Pecore e pastori. Per un laicato adulto nella chiesa cattolica
Il pastore “condivide la vita del gregge”, ma ne è soprattutto “il capo e il condottiero”, perché i sacerdoti “non devono seguire le pecore nei loro sbandamenti, ma guidarle con mano ferma”. E pazienza se questa autorità “sarà vista ovviamente come un’autorità che si fonda su sé stessa, e sarà classificata come antidemocratica”. Tanto la Chiesa non è una democrazia.
Con queste parole il cardinale Giacomo Biffi (ndr Arcivescovo emerito di Bologna), nel suo ultimo libro Pecore e pastori, (ed. Cantagalli, 2008) liquida il rapporto tra chierici e laici che, in verità, è ben più complesso di come lo ritrae l’arcivescovo emerito di Bologna.
Perché, se i fedeli “accolgono con docilità gli insegnamenti e le direttive che vengono loro dati, sotto varie forme, dai Pastori” (Catechismo della Chiesa cattolica, 87), è anche da ricordarsi – senza mai dimenticarlo – che il Magistero “’non è al di sopra della Parola di Dio, ma la serve’” (Catechismo della Chiesa cattolica, 86, che richiama la Dei Verbum 10).

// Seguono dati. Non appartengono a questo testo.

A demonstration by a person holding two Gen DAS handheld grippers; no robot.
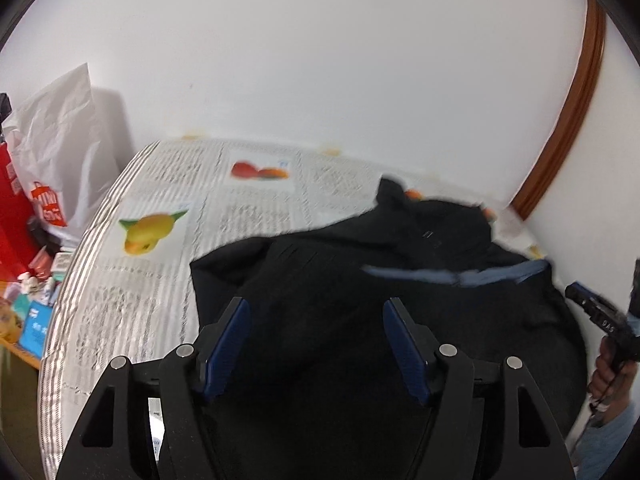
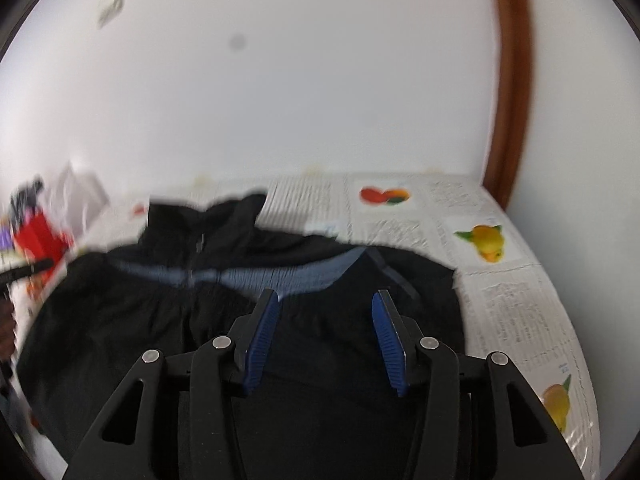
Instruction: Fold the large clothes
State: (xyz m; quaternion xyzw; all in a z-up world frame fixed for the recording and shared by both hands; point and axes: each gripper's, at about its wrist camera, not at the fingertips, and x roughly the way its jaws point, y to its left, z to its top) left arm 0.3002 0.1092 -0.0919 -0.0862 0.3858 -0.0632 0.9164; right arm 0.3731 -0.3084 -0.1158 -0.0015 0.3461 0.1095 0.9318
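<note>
A large black jacket (image 1: pixel 340 280) with a grey-blue chest band (image 1: pixel 460 274) lies spread on a table covered with newsprint-pattern cloth (image 1: pixel 160 208). My left gripper (image 1: pixel 316 306) is open and empty, held over the jacket's near left part. My right gripper (image 2: pixel 325 300) is open and empty, over the jacket (image 2: pixel 160 308) near its band (image 2: pixel 280 278). The right gripper and the hand holding it also show at the right edge of the left wrist view (image 1: pixel 600 316). Both views are blurred.
The table cloth (image 2: pixel 512 312) has fruit pictures. A white plastic bag (image 1: pixel 68 148) and red box (image 1: pixel 12 208) with clutter sit off the table's left side. A white wall stands behind; a brown door frame (image 2: pixel 512 80) is at the right.
</note>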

Ciò a cui occorre prestar fede è la Parola di Dio più che il Magistero. Che troppo spesso dimentica di essere a servizio della Rivelazione, pretendendo dal laico una preminenza di ascolto che non gli compete.
E ancora, tornando alla relazione tra laici e preti, il Concilio Vaticano II, pur non superando – purtroppo – la struttura gerarchica della Chiesa, di cui non c’è traccia nel Vangelo (“I capi della nazioni, voi lo sapete, dominano su di esse e i grandi esercitano su di esse il potere.

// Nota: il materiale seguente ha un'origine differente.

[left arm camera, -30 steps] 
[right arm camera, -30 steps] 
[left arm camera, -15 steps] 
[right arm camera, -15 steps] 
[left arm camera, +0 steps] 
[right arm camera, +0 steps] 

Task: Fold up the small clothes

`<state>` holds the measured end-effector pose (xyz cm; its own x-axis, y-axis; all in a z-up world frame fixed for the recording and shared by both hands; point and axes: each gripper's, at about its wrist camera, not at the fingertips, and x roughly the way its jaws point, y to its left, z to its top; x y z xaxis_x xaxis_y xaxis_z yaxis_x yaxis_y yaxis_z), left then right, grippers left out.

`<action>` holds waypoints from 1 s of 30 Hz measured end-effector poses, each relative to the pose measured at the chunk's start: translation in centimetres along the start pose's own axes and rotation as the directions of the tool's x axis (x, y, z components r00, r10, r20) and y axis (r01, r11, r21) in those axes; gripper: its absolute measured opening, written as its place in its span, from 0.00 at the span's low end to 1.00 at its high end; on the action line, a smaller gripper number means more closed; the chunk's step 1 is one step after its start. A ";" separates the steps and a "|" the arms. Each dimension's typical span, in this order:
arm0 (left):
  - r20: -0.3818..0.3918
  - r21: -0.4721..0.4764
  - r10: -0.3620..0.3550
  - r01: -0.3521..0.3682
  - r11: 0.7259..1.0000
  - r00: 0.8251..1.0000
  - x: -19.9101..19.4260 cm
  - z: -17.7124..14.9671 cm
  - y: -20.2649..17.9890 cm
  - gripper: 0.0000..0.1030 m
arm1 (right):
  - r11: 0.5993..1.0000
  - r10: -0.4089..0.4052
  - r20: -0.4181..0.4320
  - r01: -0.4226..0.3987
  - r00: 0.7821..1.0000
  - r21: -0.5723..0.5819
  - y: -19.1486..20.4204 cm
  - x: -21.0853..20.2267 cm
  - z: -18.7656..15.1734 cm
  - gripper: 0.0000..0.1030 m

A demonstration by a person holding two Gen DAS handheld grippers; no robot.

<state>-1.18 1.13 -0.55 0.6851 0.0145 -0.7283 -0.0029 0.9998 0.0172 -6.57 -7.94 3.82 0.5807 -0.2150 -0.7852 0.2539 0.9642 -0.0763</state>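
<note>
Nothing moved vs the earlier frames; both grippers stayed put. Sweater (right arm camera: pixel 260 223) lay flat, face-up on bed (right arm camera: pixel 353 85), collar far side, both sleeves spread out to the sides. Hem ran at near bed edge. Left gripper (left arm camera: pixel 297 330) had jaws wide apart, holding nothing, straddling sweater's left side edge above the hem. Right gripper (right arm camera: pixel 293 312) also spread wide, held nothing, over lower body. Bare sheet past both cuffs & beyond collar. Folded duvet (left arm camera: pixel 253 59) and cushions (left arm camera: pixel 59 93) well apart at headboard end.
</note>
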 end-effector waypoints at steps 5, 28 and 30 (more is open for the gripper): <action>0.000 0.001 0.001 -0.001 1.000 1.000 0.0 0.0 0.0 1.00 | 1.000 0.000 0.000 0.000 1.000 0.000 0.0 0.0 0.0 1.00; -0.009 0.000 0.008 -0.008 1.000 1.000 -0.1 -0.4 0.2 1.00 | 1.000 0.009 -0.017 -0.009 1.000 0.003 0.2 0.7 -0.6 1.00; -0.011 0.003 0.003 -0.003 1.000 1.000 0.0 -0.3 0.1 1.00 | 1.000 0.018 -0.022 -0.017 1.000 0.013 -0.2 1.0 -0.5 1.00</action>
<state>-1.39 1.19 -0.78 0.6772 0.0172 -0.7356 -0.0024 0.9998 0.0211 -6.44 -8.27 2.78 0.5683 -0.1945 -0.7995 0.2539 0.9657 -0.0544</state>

Non così dovrà essere tra di voi, ma colui che vorrà diventare grande tra voi, si farà vostro servo e colui che vorrà essere il primo, si farà vostro schiavo, appunto come il Figlio dell’uomo che non è venuto per essere servito ma per servire” Mt, 20,25-28), cerca di avvicinarsi alla volontà di Cristo, in un’ottica di collaborazione fraterna fra clero, laicato e religiosi.
Non di semplice despotismo da parte dei chierici nei confronti degli altri membri della Chiesa, ai quali porporati come Biffi chiedono il silenzio su tutto e con tutti. Infatti, i laici “hanno la facoltà, anzi talora il dovere di far conoscere il loro parere su cose concernenti il bene della Chiesa” (Lumen gentium, 37), mentre i pastori “riconoscano e promuovano la dignità e la responsabilità dei laici nella Chiesa” ( Lumen gentium, 37) che godono di “quella giusta libertà, che a tutti compete nella città terrestre” (Lumen gentium, 37). Ossia la libertà di coscienza.

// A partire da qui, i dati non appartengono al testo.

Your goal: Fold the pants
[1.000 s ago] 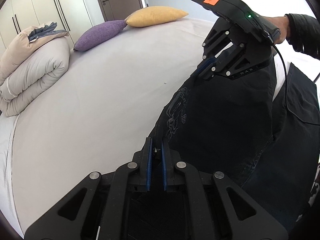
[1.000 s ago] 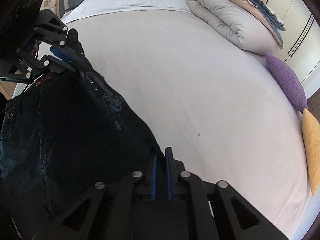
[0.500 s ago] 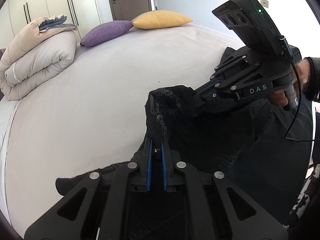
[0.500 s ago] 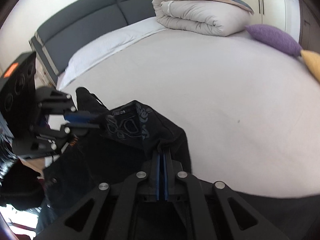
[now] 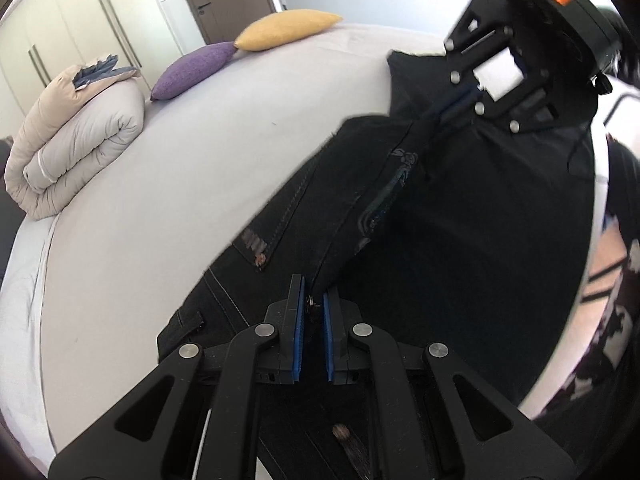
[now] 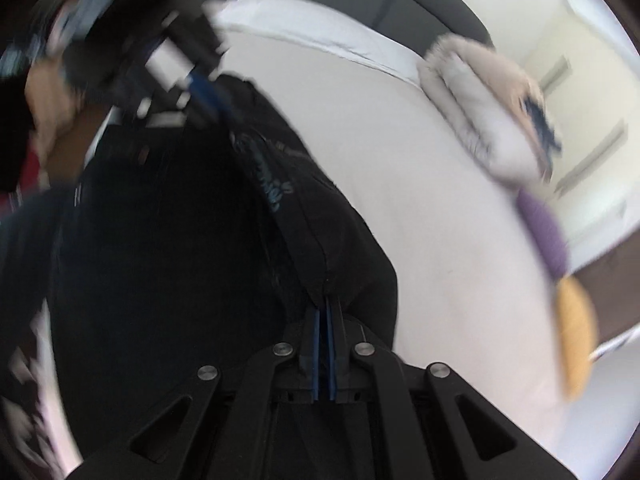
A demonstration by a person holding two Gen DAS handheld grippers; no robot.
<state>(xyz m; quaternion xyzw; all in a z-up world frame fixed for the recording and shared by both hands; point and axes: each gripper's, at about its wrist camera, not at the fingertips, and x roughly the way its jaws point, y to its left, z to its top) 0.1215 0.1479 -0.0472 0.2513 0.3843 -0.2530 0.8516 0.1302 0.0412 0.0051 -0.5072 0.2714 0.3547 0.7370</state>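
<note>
Black pants [image 5: 472,216] with faint embroidery hang stretched between my two grippers above the white bed [image 5: 168,184]. My left gripper [image 5: 312,308] is shut on the pants' edge at the bottom of the left wrist view; a rivet and seam show beside it. My right gripper [image 5: 456,100] is shut on the other end, at the upper right of that view. In the blurred right wrist view the right gripper [image 6: 324,312] pinches the pants [image 6: 168,248], and the left gripper [image 6: 208,92] holds them at the upper left.
A rolled beige duvet [image 5: 76,136], a purple pillow [image 5: 196,68] and a yellow pillow [image 5: 288,28] lie on the far side of the bed. Wardrobe doors [image 5: 72,32] stand behind. The dark headboard [image 6: 420,4] shows in the right wrist view.
The two grippers have moved apart, pulling the bunched edge of the pants taut between them. The right wrist view has swung and is now motion-blurred.
</note>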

Ci pare, dunque, che, leggendo con attenzione la dottrina della Chiesa, ci sia spazio – ancora troppo poco – per i ‘cattolici adulti’. E ci rincresce che il cardinale Biffi guardi loro con sarcasmo.
Scrive il porporato: “Se qualcuno manifesta ad alta voce di voler essere considerato ‘adulto’ nella Chiesa, l’intenzione ci sembra legittima e persino encomiabile, purché egli rimanga convinto che, secondo il Vangelo, chi dentro di sé non diventa come un bambino non entrerà nel Regno dei cieli”.
E’ vero che bisogna diventare come dei bambini per entrare nel Regno dei cieli, ma il riferimento evangelico (Mt 18,3-5) è alla purezza d’animo dei più piccoli. Al loro non essere toccati dal peccato. Pertanto, ci sembra fuorviante richiamarsi a tale dettato della Parola per contrastare un modo autentico di vivere la propria esperienza di fede.
Che dire, infine, delle parole del cardinale che accosta gli omosessuali a “maniaci che impongono a tutti una loro degenerazione mentale”, con l’omosessualità vista come “estromissione di Dio”? Non vale a niente parlare di persone da rispettare quando si usano espressioni di fuoco per descrivere la natura di certi uomini e donne.
“Va deplorato con fermezza che le persone omosessuali siano state, e siano ancora, oggetto di espressioni malevole e di azioni violente. Simili comportamenti meritano la condanna dei pastori della Chiesa, ovunque si verifichino” (Cura pastorale delle persone omosessuali, 10).
Certo che, se la discriminazione prende le mosse dai successori degli apostoli, viene difficile pensare che gli stessi siano in grado di stigmatizzare certe violenze, verbali o fisiche che siano.